KMP's distributable cash flow before certain items actually increased a whopping 26% y-o-y from $550 million in Q1 2013 to $693 million in the most recent quarter. KMP's distributable cash flow per unit before certain items grew to $1.55 compared to $1.46 per unit in the year ago quarter: An increase of 6% and handsomely covering the quarterly distribution of $1.38 per unit.

Thirdly, I just love buying quality companies with high distribution yields when the market turns negative on them -- just like it happened in February 2014, see KMP's chart below. In fact, the more negative the sentiment, the better: I am one of those regular buyers on dips and it has served me well.
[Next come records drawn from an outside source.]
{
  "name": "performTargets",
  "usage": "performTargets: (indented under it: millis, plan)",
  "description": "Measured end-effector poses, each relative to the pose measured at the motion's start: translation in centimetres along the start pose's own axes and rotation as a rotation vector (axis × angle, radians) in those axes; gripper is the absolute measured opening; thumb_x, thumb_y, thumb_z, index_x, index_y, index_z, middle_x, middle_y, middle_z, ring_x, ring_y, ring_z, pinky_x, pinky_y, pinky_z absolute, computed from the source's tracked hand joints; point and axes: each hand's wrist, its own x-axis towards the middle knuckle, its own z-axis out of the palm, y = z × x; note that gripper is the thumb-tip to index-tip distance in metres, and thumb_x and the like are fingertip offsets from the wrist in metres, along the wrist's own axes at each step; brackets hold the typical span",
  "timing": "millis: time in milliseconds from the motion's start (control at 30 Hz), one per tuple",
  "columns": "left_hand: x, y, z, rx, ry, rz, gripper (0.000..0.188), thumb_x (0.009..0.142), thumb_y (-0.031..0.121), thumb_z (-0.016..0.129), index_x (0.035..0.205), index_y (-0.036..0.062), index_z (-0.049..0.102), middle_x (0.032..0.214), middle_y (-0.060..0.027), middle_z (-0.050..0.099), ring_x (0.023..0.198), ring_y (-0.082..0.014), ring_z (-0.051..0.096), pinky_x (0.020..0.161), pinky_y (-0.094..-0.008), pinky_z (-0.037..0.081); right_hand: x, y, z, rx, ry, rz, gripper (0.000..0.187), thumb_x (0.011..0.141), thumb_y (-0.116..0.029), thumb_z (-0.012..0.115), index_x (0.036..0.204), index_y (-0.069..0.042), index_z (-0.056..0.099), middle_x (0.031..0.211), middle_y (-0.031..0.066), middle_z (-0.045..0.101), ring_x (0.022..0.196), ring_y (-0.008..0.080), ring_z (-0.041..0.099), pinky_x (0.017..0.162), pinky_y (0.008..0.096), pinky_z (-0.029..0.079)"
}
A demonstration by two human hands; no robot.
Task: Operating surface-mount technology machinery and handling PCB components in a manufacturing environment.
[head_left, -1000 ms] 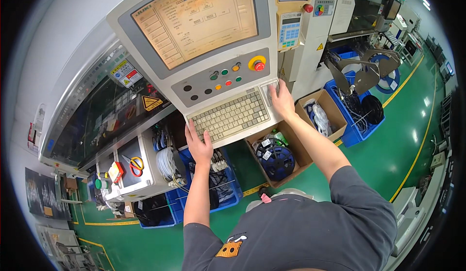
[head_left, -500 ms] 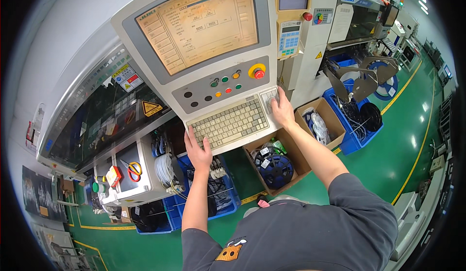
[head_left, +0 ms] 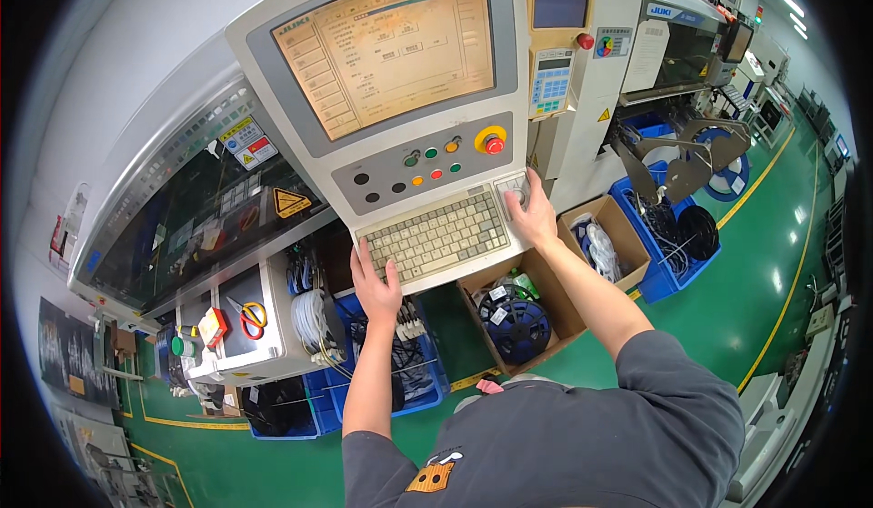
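A beige keyboard [head_left: 435, 237] is set into the lower shelf of a grey machine control panel [head_left: 341, 183]. My left hand [head_left: 376, 285] lies at the keyboard's lower left corner, thumb and fingers apart, holding nothing. At the right end of the shelf, my right hand [head_left: 532, 212] rests on a trackball [head_left: 516, 195]. Its thumb lies over the trackball and the fingers stretch along the panel's right edge. Above the keyboard sit coloured push buttons [head_left: 436, 174] and a red emergency stop button [head_left: 493, 145]. The lit screen [head_left: 386, 53] shows a window with menus and fields.
Left of the panel, scissors [head_left: 247, 317] and a small red-and-yellow box [head_left: 212, 327] lie on a machine ledge. Below stand a cardboard box [head_left: 573, 312] with a dark blue reel [head_left: 518, 331] and blue crates [head_left: 677, 281]. A handheld keypad unit [head_left: 551, 80] hangs at the panel's right.
The whole view has shifted slightly, so the panel appears a little farther right. Both hands stay at the same places on the shelf; my right thumb has moved slightly over the trackball.
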Motion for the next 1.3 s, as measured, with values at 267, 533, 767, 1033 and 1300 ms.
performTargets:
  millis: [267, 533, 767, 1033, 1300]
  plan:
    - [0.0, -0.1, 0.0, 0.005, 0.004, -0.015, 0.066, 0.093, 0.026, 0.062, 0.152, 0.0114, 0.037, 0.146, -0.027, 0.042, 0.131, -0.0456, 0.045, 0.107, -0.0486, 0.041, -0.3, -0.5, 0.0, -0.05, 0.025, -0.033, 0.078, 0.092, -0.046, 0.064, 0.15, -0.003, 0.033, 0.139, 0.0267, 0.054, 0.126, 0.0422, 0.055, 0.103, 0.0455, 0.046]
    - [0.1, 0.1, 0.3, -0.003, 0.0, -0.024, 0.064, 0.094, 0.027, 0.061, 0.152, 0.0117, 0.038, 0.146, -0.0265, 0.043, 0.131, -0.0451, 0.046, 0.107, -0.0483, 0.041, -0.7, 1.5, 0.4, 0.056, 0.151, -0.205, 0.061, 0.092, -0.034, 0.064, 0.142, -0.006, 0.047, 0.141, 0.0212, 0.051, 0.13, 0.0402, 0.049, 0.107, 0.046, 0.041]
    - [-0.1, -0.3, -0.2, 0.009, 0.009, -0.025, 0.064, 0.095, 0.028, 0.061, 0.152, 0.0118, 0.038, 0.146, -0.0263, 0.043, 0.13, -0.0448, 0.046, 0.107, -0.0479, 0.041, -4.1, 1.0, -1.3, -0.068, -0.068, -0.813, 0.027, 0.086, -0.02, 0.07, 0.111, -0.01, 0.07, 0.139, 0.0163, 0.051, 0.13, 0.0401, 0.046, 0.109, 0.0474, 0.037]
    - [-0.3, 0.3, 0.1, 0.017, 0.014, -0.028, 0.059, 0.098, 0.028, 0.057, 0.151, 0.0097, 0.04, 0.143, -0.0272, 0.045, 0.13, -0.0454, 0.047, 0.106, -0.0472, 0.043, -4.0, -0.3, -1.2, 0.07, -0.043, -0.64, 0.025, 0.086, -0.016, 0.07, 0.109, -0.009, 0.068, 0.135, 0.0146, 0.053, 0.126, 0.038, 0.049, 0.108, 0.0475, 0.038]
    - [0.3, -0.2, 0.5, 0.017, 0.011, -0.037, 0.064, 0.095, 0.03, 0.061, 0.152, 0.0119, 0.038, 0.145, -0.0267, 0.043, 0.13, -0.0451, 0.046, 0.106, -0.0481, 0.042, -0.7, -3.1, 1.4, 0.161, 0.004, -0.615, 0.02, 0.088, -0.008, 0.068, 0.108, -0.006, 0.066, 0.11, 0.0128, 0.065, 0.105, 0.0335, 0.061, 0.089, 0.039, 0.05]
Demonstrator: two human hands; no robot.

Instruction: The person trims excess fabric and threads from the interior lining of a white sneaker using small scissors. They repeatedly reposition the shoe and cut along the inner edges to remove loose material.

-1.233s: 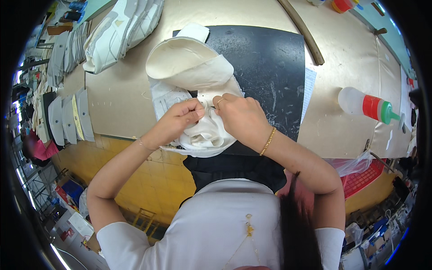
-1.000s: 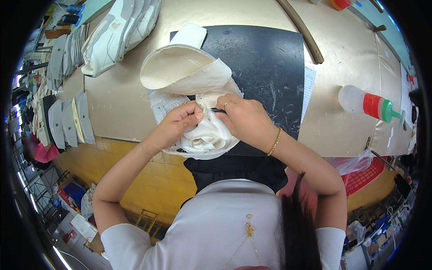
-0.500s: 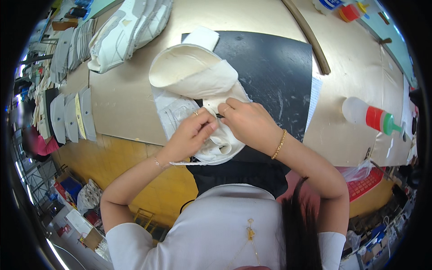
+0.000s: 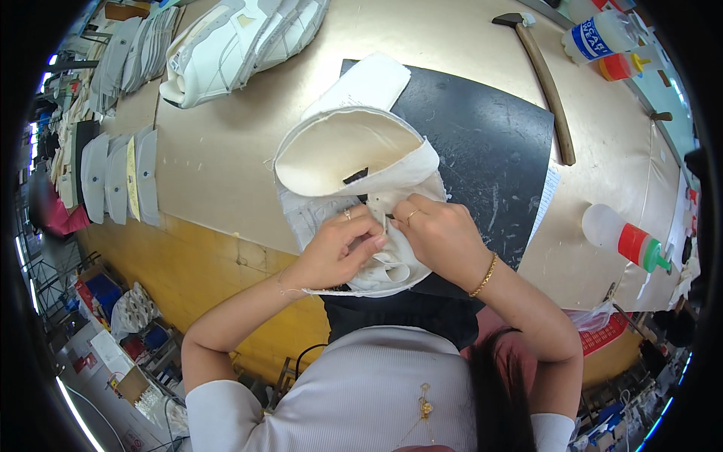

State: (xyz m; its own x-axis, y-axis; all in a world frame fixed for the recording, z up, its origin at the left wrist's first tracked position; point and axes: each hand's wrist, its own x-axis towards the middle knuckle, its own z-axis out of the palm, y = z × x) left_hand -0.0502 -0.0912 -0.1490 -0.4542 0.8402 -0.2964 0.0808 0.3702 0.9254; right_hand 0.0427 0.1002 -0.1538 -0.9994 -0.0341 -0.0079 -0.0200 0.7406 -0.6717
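Observation:
A half-formed white fabric bag (image 4: 354, 154) with raw, frayed seams lies at the table's near edge, partly on a black mat (image 4: 482, 128). Its rounded mouth gapes away from me, and a small black patch (image 4: 355, 175) shows at the inner edge. My left hand (image 4: 343, 248) has fingers curled and pinched on bunched white cloth in the near part. Close beside it, the fingertips of my right hand (image 4: 444, 239) press together on the same bag at a fold. What exactly lies between the fingertips is hidden. A flat white flap (image 4: 365, 81) sticks out behind the mouth.
On the right lie a hammer (image 4: 546, 90) and a red-banded squeeze bottle (image 4: 629, 237) with a green cap. Another bottle (image 4: 602, 36) stands at the far right. Stacked white-grey sewn pieces (image 4: 237, 53) sit far left, with grey panels (image 4: 120, 177) along the left edge.
The whole view has shifted, so table things sit lower and farther right, and the hammer's head now shows. Both hands remain on the bag; its mouth shows wider, with the black patch visible.

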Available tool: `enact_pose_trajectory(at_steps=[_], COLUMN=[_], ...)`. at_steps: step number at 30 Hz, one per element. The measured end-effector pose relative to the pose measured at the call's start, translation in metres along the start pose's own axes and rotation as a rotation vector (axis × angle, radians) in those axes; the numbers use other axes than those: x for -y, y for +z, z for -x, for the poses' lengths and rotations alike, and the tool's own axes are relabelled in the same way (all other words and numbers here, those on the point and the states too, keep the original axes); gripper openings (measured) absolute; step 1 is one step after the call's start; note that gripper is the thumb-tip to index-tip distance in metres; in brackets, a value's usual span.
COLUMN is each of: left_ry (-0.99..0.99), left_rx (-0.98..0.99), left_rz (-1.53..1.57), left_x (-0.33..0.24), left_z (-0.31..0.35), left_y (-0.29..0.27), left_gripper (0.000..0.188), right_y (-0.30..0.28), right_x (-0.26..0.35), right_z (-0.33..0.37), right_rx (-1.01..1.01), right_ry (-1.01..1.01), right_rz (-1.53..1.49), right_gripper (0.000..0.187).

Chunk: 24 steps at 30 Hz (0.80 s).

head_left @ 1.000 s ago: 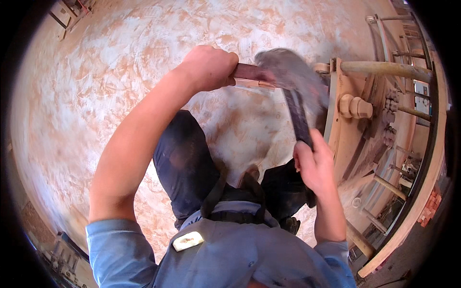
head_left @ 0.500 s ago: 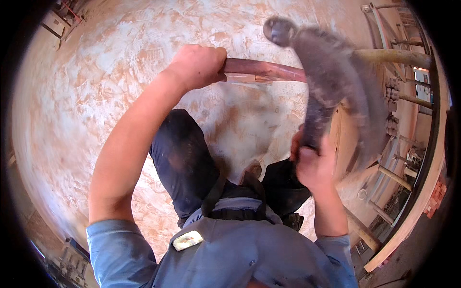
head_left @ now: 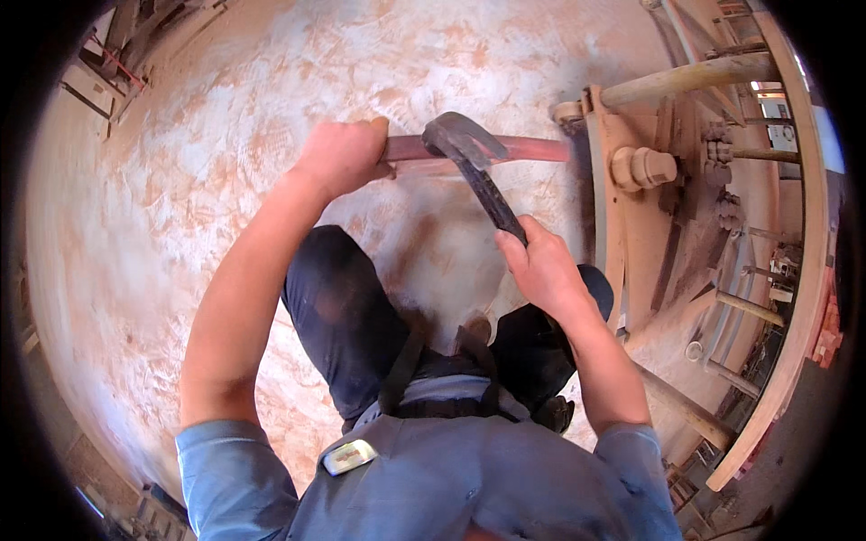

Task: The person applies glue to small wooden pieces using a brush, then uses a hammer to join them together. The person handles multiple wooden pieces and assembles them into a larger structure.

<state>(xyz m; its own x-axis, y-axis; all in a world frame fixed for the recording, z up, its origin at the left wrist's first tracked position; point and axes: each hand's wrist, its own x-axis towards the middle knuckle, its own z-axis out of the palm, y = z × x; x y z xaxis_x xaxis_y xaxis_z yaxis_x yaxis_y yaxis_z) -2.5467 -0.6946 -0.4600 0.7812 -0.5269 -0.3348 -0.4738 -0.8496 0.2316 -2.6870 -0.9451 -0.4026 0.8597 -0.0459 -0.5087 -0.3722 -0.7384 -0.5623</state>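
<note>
A dark claw hammer [head_left: 494, 194] is in my right hand [head_left: 546, 268], whose fingers are wrapped round the lower handle. Its head lies over the middle of a reddish, slightly curved strip of wood [head_left: 538, 149]; whether the two touch I cannot tell. My left hand [head_left: 339, 157] is closed round the strip's left end and keeps it roughly level above the floor. The strip's right end is close to an upright wooden board [head_left: 603, 162] and blurs there. My bent knees are below both hands.
A pale floor [head_left: 216, 117] with reddish-brown smears lies beneath. To the right, a wooden structure has round poles [head_left: 690, 79], a knobbed wooden piece [head_left: 642, 169] and a long outer beam [head_left: 807, 288]. Equipment [head_left: 95, 86] stands at the far left.
The hammer, blurred near the structure at right before, has swung left over the strip. My right hand has moved left and up; my left hand shifted slightly left and down.
</note>
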Motion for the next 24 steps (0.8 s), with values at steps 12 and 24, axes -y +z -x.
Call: enact_pose_trajectory(at_steps=[12,24], left_ry=[-0.007,-0.041], left_rx=[-0.325,-0.370], left_rz=[-0.118,-0.164], left_x=[-0.053,-0.061], left_z=[-0.040,-0.042], left_y=[0.017,0.021], left_gripper=[0.072,0.069], right_y=[-0.052,-0.056], right_x=[-0.009,-0.022], right_z=[0.057,0.036], right_rx=[-0.379,-0.282], right_ry=[-0.141,0.071], right_rz=[-0.492,-0.361], right_gripper=[0.022,0.025])
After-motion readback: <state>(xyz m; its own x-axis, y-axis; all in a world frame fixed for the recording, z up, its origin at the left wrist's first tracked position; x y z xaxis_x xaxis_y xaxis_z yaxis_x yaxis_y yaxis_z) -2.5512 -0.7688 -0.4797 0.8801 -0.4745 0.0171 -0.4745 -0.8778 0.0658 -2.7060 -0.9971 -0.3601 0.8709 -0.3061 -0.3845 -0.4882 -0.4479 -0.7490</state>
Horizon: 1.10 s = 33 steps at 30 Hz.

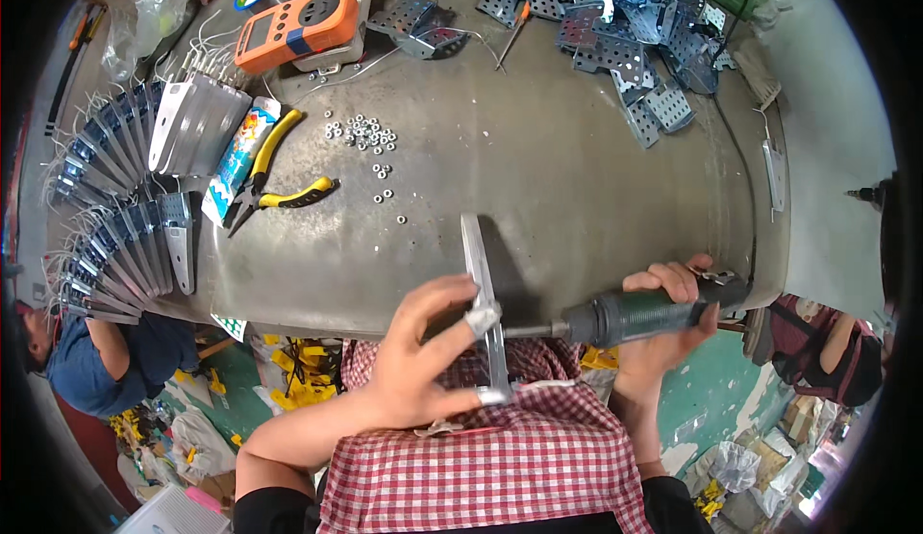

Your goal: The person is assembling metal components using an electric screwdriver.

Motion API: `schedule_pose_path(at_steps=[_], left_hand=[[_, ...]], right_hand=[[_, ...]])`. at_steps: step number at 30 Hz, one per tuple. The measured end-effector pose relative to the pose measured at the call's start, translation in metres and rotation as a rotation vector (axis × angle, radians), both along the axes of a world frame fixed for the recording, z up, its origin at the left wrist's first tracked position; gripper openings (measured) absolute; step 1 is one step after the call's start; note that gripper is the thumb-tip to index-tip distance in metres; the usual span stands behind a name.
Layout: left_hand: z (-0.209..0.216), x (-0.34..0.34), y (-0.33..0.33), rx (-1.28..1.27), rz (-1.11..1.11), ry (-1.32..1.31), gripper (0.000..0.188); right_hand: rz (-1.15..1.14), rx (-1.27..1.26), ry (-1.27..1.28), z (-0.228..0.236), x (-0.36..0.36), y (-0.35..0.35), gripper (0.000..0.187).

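My left hand [419, 349] closes on a narrow silver metal part [474, 250], tilted up on its edge near the front of the bench. Pale wrapping covers some of my left fingertips. Wrapped round a dark green and black electric screwdriver [630, 319], my right hand [673, 315] holds it level with its bit pointing left. The bit reaches the metal part beside my left fingers; whether a screw or nut sits at its tip I cannot make out. Loose small nuts [361, 134] lie scattered farther back on the bench.
Yellow-handled pliers [267, 193] and a colourful packet [240, 159] lie left, beside fanned rows of metal parts with wires [115, 246]. An orange meter [296, 29] stands behind. Perforated metal plates [625, 34] are heaped far right. A black cord [740, 149] runs along the right side.
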<state>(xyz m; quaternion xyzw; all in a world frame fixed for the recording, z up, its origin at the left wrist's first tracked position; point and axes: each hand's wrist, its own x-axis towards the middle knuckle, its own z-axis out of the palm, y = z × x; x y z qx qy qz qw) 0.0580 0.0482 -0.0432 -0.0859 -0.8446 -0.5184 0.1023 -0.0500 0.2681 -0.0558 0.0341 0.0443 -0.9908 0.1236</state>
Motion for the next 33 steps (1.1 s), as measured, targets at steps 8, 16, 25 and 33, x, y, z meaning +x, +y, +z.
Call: schedule_pose_path(at_steps=[8,16,25,33], left_hand=[[0.005,-0.024,-0.021,-0.037,0.007,-0.027,0.073],[0.002,-0.047,-0.057,-0.689,0.194,0.059,0.030],[0.019,-0.026,-0.039,0.432,0.266,-0.444,0.017],[0.021,-0.031,-0.040,0.757,0.181,-0.498,0.019]], right_hand=[[-0.015,0.038,-0.080,-0.011,-0.025,-0.016,0.044],[-0.010,0.071,-0.083,-0.009,-0.027,-0.018,0.044],[-0.003,0.081,-0.082,-0.006,-0.027,-0.024,0.044],[0.014,0.076,-0.076,-0.006,-0.028,-0.025,0.041]])
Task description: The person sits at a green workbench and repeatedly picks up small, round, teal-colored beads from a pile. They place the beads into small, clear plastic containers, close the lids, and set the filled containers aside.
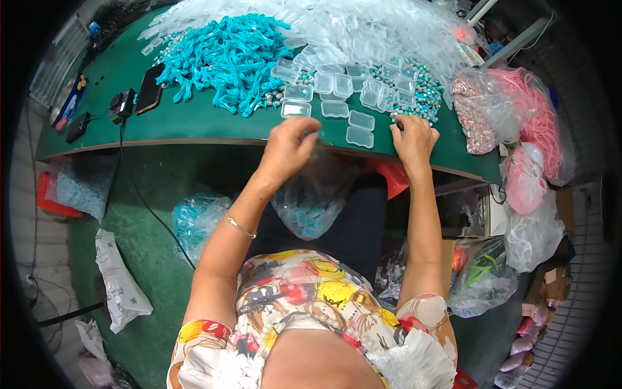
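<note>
My left hand (288, 144) is over the table's front edge, fingers pinched together with a small blurred teal bit at their tips; I cannot make out what it is. Below it, a clear plastic bag (308, 211) with teal pieces inside rests at my lap. At the right, my right hand (416, 141) has its fingers curled down at the near edge of a heap of teal, white and grey beads (424, 97); whatever is at its fingertips is hidden. Between the hands lie open clear plastic boxes, among them a near one (360, 128) and another (297, 101).
Teal cords (227, 61) are piled on the green table (194, 123), with a large heap of clear boxes (376, 29) behind. A phone (149, 89) and a black device with a cable (122, 105) lie left. Bags of pink beads (476, 107) and cords (528, 97) crowd the right.
</note>
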The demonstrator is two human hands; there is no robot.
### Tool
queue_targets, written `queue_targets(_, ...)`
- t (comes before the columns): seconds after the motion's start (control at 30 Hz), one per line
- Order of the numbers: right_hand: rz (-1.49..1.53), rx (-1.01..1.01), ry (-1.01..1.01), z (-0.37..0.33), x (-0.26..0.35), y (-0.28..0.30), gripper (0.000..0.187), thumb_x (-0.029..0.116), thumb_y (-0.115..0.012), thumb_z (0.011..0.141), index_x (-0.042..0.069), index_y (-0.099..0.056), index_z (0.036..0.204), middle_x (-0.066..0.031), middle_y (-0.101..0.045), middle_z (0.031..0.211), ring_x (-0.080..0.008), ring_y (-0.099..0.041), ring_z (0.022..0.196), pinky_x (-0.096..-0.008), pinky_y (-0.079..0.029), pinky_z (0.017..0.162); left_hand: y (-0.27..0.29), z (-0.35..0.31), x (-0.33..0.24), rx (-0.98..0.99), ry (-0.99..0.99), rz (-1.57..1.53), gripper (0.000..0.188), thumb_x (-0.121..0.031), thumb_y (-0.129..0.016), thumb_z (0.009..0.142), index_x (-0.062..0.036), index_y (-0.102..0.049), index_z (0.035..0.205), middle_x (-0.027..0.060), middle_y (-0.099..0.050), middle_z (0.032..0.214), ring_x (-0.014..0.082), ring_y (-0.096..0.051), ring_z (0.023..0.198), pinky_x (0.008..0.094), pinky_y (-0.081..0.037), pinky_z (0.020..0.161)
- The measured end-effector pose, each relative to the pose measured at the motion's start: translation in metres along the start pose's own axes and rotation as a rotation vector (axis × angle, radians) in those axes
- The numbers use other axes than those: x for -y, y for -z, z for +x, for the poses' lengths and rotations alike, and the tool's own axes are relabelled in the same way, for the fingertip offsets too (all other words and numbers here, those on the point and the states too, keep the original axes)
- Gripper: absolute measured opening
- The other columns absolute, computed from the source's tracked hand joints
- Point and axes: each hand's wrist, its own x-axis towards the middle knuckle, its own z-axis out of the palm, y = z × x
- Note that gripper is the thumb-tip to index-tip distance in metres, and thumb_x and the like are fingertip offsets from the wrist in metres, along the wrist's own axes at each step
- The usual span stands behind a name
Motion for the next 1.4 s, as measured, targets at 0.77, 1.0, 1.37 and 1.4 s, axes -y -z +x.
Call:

(click to enlarge)(Source: StockCharts.com)

Kinder Morgan, Inc., on the other hand, didn't experience such a forceful sell-off like Kinder Morgan Energy Partners, though shares also consolidated and bottomed out in the low $30s.

Shares of KMI and units of KMP have rebounded strongly after both marked their Lows in mid-March.

(click to enlarge)

(Source: StockCharts.com)

Final assessment

While I appreciate that Goldman Sachs caused shares of KMI to trade with more resilience after the Conviction Buy list upgrade, seasoned Kinder Morgan investors will hardly find new reasons to add shares of KMI or units of KMP to their portfolios. Serious long-term investors have identified long ago the compelling value proposition of Kinder Morgan which goes way beyond mere distribution growth targets. Many of those investors are also not discouraged by declines in share and unit prices, but use every opportunity to add a high-quality, high-yield income play to their portfolios; a savvy move in my opinion. Kinder Morgan remains a top income vehicle with a very well played natural gas story, and, let's not forget that, a capable business founder who is eager to invest alongside regular retail investors. Strong, long-term BUY with or without Conviction Buy list upgrade.

Disclosure: I am long KMP. I wrote this article myself, and it expresses my own opinions. I am not receiving compensation for it (other than from Seeking Alpha). I have no business relationship with any company whose stock is mentioned in this article.